- Material provided -

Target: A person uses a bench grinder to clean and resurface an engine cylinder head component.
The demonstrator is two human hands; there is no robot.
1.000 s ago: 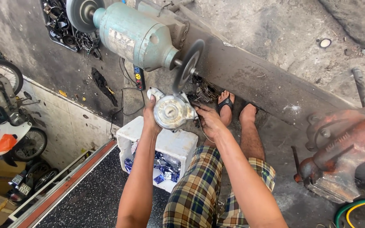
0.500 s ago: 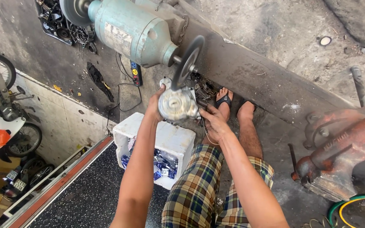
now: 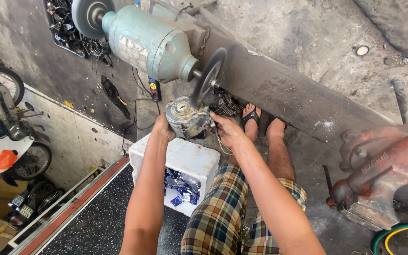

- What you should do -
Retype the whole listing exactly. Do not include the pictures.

- Result below -
Target: A person uses a bench grinder to clean and resurface an engine cylinder head component.
The demonstrator is two human hands; there is no robot.
1.000 s ago: 
0.500 s ago: 
now: 

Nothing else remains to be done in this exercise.